DATA PROVIDED

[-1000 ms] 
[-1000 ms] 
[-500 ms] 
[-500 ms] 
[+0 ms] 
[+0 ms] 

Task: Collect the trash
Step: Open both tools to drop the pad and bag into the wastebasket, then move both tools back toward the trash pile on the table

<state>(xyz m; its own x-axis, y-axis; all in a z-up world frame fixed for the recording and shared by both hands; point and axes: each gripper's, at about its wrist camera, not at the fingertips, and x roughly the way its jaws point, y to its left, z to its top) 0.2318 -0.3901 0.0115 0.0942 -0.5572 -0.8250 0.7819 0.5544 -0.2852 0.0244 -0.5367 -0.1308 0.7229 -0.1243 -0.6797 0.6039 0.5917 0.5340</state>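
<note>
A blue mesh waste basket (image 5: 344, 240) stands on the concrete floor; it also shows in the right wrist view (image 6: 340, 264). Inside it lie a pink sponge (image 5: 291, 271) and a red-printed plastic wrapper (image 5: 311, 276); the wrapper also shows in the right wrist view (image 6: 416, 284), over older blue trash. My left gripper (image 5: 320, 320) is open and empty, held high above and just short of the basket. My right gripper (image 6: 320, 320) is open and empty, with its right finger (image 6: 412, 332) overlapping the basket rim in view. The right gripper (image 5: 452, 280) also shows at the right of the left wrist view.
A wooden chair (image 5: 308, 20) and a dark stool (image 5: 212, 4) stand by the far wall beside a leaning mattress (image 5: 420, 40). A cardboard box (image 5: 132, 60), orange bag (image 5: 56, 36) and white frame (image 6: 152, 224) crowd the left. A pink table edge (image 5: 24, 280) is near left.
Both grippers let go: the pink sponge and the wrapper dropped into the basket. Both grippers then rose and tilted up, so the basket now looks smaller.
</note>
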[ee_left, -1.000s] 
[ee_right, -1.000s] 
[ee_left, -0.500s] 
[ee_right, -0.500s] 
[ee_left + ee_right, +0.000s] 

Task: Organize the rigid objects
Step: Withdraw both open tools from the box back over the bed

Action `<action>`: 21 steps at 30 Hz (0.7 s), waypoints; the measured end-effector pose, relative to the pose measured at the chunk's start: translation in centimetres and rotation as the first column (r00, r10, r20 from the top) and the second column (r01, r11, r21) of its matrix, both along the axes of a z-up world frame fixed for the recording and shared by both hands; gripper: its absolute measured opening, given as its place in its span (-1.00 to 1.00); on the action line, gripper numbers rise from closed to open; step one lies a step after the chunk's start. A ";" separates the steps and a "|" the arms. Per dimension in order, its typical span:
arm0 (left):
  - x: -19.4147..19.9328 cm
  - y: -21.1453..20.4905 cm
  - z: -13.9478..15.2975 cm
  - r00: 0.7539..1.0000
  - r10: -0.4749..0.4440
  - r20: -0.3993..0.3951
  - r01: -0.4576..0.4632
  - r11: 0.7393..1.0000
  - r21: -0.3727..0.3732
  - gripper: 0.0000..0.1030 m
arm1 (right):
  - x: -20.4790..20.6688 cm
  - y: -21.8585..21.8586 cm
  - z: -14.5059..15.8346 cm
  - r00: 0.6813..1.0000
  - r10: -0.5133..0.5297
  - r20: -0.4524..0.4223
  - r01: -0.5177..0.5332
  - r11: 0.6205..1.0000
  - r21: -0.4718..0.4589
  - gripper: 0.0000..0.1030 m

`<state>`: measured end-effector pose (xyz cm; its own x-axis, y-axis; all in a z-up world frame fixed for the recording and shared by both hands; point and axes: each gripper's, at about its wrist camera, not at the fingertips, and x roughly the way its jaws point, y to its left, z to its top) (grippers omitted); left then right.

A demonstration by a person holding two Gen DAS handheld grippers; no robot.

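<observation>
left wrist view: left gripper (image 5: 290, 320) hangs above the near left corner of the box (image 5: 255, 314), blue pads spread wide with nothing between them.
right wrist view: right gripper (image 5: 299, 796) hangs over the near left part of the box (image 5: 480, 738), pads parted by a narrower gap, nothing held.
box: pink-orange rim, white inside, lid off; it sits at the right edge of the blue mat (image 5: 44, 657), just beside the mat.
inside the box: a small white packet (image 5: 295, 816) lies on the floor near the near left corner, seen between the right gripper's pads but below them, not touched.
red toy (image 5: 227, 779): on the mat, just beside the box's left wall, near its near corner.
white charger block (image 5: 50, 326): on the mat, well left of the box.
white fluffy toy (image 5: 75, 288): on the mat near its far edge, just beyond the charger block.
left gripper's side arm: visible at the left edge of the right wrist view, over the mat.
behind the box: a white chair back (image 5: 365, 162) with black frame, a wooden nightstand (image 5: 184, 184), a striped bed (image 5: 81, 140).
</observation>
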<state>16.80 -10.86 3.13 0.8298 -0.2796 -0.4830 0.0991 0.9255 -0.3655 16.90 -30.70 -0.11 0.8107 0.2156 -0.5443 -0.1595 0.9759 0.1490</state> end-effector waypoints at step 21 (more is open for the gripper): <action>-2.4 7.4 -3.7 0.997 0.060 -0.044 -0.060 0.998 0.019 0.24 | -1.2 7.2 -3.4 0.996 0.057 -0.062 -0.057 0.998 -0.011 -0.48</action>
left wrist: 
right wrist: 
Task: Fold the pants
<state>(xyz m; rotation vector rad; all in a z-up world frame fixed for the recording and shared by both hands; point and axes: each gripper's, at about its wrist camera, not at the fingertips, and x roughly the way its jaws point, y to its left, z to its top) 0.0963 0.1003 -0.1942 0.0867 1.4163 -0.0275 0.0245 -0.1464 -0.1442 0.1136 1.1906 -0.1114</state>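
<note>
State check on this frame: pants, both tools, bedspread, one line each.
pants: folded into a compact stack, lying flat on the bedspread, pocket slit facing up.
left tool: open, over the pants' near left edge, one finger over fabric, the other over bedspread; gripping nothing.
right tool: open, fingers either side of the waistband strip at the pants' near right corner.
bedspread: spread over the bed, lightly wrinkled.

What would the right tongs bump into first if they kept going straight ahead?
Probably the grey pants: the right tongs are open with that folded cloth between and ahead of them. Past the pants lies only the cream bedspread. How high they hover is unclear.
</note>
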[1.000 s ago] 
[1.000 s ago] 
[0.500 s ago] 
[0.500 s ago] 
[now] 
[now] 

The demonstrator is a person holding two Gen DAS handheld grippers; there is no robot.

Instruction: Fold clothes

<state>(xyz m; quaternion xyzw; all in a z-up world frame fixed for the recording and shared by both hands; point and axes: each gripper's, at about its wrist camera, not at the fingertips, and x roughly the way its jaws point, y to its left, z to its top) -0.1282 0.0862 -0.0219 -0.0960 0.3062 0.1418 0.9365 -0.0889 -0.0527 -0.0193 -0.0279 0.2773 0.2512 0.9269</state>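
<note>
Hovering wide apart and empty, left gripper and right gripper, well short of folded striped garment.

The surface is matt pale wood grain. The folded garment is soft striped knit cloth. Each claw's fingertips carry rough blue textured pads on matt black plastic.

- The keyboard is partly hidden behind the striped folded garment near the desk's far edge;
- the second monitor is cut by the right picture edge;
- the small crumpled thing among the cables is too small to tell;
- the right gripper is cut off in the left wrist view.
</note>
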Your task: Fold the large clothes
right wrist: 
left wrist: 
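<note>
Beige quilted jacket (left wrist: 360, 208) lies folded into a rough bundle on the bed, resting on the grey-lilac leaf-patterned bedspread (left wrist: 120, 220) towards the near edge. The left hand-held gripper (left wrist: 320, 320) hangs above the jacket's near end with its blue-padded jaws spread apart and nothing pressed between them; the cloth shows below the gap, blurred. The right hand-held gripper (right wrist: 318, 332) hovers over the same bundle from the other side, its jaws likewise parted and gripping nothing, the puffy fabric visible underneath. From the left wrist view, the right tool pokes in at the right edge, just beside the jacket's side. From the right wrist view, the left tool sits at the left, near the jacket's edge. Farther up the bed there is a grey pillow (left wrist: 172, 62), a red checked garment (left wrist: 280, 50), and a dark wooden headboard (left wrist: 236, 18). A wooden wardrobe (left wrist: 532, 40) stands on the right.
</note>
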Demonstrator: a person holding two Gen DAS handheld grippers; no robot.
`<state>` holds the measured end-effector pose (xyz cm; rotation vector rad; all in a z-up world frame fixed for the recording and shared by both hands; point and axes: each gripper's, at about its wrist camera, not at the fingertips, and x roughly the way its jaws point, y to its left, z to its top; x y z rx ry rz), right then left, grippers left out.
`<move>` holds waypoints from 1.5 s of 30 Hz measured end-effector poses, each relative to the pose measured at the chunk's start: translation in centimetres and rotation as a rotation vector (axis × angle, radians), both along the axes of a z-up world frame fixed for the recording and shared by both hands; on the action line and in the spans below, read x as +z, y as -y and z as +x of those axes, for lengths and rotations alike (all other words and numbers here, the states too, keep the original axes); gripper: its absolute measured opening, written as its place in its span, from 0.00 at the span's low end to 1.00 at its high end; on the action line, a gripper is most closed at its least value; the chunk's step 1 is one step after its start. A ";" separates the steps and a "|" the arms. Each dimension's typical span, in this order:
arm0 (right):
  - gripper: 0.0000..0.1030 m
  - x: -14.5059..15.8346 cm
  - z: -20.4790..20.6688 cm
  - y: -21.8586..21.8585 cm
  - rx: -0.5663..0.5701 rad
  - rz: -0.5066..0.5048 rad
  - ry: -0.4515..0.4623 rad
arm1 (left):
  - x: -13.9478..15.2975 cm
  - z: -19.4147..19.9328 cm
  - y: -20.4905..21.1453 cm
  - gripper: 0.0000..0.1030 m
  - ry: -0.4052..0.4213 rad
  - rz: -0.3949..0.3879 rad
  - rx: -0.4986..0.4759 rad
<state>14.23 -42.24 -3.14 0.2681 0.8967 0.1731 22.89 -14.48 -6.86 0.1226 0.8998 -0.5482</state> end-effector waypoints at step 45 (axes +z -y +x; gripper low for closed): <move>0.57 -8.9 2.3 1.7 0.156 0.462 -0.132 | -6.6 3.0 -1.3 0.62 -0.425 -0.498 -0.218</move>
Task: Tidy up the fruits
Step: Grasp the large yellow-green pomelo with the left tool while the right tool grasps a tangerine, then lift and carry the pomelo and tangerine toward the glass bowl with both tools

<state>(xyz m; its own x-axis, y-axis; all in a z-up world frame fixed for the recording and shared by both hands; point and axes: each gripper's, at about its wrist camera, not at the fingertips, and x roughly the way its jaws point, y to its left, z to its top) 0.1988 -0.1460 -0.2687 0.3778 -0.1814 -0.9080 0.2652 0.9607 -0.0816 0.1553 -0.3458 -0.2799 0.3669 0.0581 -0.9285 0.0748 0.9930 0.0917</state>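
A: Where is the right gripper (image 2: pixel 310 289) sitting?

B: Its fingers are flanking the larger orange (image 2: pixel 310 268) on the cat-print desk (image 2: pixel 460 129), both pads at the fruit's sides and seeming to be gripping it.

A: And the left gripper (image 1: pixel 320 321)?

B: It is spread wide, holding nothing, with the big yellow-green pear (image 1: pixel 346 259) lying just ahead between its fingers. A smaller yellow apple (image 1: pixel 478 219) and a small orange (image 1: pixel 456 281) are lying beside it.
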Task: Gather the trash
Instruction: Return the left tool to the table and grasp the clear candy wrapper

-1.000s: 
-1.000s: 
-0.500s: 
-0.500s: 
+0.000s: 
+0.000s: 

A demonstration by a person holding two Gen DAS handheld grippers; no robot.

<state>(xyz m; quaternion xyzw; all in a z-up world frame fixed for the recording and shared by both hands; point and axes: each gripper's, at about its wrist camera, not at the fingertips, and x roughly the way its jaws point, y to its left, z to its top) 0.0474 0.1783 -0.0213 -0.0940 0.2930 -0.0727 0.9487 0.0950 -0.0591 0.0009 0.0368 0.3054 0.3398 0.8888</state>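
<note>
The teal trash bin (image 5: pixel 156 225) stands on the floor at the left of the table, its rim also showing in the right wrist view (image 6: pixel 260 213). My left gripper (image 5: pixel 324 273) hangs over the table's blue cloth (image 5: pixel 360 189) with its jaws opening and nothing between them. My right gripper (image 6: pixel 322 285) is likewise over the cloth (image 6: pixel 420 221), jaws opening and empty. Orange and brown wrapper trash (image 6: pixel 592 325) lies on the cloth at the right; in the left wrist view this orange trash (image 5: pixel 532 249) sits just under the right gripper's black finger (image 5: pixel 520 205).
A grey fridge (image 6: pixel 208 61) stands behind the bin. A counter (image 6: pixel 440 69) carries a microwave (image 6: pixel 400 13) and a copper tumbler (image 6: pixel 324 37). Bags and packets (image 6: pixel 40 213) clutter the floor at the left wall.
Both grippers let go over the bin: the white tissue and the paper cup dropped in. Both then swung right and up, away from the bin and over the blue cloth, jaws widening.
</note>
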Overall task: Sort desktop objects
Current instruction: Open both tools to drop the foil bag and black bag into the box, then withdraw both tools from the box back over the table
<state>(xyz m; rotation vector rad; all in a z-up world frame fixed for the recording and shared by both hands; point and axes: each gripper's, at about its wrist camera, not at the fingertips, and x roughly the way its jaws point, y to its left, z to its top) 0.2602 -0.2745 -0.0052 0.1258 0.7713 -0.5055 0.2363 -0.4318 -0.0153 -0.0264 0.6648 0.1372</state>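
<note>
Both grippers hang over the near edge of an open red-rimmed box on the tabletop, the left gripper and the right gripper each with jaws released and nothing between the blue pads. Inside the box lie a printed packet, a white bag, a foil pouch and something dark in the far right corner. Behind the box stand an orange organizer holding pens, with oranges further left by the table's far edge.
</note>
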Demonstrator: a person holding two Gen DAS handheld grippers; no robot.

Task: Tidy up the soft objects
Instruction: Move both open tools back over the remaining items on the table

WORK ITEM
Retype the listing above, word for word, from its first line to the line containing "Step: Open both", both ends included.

THE ANSWER
[-1000 ms] 
[-1000 ms] 
[-500 ms] 
[-500 ms] 
[+0 ms] 
[+0 ms] 

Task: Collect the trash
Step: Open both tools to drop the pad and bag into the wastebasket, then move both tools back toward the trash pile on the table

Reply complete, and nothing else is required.